Many used to prefer closed models largely on the assumption that they were safer; but as Chinese open models become increasingly embedded in global businesses and approach frontier-level capabilities, they are introducing a new set of tradeoffs. U.S. policymakers are also paying closer attention to the claimed risks posed by frontier AI, while major industry players, including Microsoft and Nvidia, have publicly defended the importance of preserving open models.

These developments complicate the old open-versus-closed framing. The real question isn’t just whether AI should be open or closed, but how the growing capabilities and global reach of these models are reshaping the balance between innovation, competitiveness, and national security.

Notably, open models offer many benefits, including lowering the barriers to entry and costs for businesses to adopt AI, promoting AI experimentation and innovation and fostering competition at the model-development level. Given their lower costs and improving capabilities, open model adoption is growing, and the market reflects this trend. On OpenRouter, an LLM platform providing a single interface to switch between open and closed models, weekly usage of open models has grown from 1 trillion tokens in September 2025 to about 80 trillion today. Open model usage is also growing in high-value industries, including in legal and telecommunications. Latham & Watkins, for example, has engineers tailoring existing open models to its needs, while AT&T reported that open models currently account for 25 percent of its overall AI usage, and expects them to reach 80 percent over time. These adoption decisions are driven in part by lower costs and greater control over data.
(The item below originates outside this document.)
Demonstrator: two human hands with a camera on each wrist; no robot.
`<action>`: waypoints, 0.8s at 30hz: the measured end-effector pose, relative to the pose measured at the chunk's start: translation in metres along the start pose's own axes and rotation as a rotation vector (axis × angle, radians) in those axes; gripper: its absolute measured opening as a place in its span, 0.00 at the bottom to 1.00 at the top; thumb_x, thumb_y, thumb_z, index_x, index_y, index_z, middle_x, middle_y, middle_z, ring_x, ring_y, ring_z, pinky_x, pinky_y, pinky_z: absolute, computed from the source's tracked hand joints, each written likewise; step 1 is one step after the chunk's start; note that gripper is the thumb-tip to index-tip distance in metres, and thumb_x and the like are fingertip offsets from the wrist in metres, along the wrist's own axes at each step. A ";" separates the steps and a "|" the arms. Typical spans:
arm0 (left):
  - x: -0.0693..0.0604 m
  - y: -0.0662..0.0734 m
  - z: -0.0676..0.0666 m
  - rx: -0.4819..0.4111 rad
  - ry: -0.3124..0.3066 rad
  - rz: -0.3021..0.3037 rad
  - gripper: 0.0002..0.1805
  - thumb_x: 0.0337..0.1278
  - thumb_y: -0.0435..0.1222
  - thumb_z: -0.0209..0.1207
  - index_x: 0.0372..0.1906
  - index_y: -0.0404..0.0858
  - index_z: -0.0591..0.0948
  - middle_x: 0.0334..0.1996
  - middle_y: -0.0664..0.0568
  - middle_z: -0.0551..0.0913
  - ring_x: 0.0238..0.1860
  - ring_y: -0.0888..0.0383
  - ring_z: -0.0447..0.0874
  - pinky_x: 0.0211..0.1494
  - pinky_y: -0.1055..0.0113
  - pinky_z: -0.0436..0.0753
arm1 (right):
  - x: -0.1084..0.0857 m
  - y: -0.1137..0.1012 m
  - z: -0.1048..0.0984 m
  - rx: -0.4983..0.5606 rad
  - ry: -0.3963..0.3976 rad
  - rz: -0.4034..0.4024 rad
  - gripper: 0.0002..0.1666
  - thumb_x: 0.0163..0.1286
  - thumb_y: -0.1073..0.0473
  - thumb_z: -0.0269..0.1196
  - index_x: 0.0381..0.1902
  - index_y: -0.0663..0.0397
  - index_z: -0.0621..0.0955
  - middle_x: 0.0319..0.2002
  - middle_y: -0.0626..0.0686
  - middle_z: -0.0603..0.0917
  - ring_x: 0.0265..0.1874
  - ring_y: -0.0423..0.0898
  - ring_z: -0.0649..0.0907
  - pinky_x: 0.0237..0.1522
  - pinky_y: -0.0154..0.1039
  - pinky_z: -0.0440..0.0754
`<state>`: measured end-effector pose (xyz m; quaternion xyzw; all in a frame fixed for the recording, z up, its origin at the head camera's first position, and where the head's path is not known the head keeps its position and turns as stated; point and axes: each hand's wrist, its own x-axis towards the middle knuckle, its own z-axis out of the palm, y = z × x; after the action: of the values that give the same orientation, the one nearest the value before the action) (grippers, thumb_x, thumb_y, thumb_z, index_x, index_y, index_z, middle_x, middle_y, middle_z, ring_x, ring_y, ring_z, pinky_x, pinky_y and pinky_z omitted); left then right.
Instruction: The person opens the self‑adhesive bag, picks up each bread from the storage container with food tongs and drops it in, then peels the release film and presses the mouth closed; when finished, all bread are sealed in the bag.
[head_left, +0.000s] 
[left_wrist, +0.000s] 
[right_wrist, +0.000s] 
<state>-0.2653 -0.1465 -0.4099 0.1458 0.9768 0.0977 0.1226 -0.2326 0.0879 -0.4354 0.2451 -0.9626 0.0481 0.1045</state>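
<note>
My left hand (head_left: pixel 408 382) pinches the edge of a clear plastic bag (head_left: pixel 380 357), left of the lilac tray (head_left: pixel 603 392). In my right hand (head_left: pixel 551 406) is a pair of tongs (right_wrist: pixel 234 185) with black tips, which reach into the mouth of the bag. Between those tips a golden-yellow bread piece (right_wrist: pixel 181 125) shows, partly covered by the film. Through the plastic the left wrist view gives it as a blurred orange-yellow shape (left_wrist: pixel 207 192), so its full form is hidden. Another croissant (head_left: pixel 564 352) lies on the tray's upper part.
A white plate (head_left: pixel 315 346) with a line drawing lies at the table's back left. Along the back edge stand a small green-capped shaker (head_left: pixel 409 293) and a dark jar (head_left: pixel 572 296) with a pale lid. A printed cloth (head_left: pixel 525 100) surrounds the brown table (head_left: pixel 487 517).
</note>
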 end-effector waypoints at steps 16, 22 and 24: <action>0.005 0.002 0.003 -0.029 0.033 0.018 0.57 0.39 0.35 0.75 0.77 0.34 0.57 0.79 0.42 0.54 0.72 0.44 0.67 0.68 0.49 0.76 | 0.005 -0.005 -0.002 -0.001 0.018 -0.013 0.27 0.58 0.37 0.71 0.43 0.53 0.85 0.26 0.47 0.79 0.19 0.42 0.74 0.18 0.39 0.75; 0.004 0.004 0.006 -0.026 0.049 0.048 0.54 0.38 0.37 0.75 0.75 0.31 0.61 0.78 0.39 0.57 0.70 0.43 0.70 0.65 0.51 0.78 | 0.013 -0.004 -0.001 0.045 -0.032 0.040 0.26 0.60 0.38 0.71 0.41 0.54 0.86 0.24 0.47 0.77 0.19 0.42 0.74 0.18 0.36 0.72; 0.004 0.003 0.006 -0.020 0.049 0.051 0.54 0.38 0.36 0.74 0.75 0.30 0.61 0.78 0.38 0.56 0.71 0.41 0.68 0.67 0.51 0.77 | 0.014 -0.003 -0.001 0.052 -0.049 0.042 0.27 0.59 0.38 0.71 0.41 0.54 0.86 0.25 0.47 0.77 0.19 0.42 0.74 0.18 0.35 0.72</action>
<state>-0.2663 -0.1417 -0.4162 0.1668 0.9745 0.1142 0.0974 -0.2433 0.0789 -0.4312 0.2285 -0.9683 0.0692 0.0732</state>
However, one potential drawback of open models is security. Once a new user downloads, changes, and uses an open model, the original developer loses control over its applications, which can lower the barriers to misuse. A second commonly cited concern is dependence on Chinese AI technology. As Chinese models are increasingly adopted by U.S. and foreign businesses—studies show that 80 percent of developers building with open models are using Chinese models—policymakers are questioning whether their benefits justify the potential national security risks. While Congress remains divided on how to address open models, two House committees have already opened an investigation into the security implications of U.S. companies integrating Chinese open models, and the Trump administration is considering measures to ban U.S. access to Chinese open models. Any ban, however, must be narrowly tailored to address demonstrated risks, rather than a broad-based boycott of foreign products.

The concerns go beyond safety. Open models are critical tools for businesses and researchers innovating with AI, and their global adoption has the potential to determine which countries’ technologies shape the global AI ecosystem—and who has greater influence over its development. China’s growing leadership in open models raises the question of whether restricting Chinese open models makes sense if those restrictions also affect U.S. companies and researchers who use them. The broader challenge is how to address the security risks of increasingly capable AI without undermining the innovation and competitiveness that the United States needs to maintain its lead.
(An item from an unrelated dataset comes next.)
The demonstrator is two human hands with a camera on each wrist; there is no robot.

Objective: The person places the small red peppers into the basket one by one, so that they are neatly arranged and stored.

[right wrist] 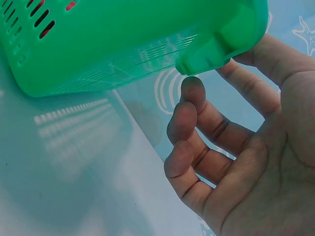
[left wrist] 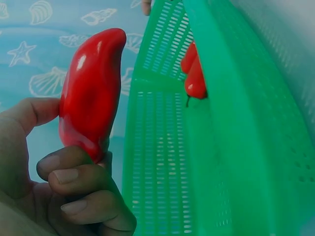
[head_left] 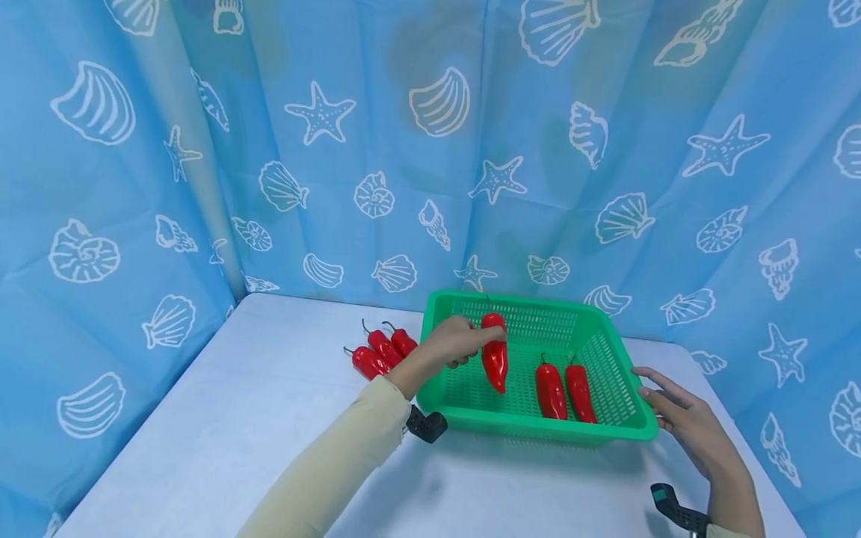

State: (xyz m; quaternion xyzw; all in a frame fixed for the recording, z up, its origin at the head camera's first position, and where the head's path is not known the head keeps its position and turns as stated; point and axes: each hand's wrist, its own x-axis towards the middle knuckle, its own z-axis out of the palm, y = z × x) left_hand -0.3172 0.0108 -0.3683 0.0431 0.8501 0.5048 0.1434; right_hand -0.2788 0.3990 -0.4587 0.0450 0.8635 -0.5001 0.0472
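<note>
My left hand point(head_left: 456, 340) pinches a long, glossy red pepper point(head_left: 495, 362) between thumb and fingers, above the left part of the green basket point(head_left: 525, 422). In the left wrist view that pepper point(left wrist: 91, 88) points its tapered tip upward in the picture, its lower end hidden by fingers. Two more red peppers, one left point(head_left: 551, 390) and one right point(head_left: 581, 392), lie side by side on the basket floor. At the basket's right end, my right hand point(head_left: 696, 426) holds the rim between thumb and index finger, while the other fingers point(right wrist: 182, 120) curl loosely below.
Several red peppers with dark stems point(head_left: 368, 362) lie on the white table point(head_left: 269, 396), left of the basket and partly hidden by my left arm. A blue curtain point(head_left: 377, 149) printed with shells and starfish hangs behind the table and along both sides.
</note>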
With rising tensions, one point is becoming clearer: neither open nor closed models are inherently better or worse. Their benefits and risks depend largely on how they are developed and deployed. Closed models, after all, can also be misused in ways that are difficult to detect.

Ultimately, if open models are going to shape the diffusion of AI, the path forward should not simply be to restrict them, but to build a stronger U.S. open-model ecosystem through a light-touch regulatory approach. This would give American companies more model alternatives and reduce reliance on models produced by geopolitical adversaries without losing the benefits of AI innovation.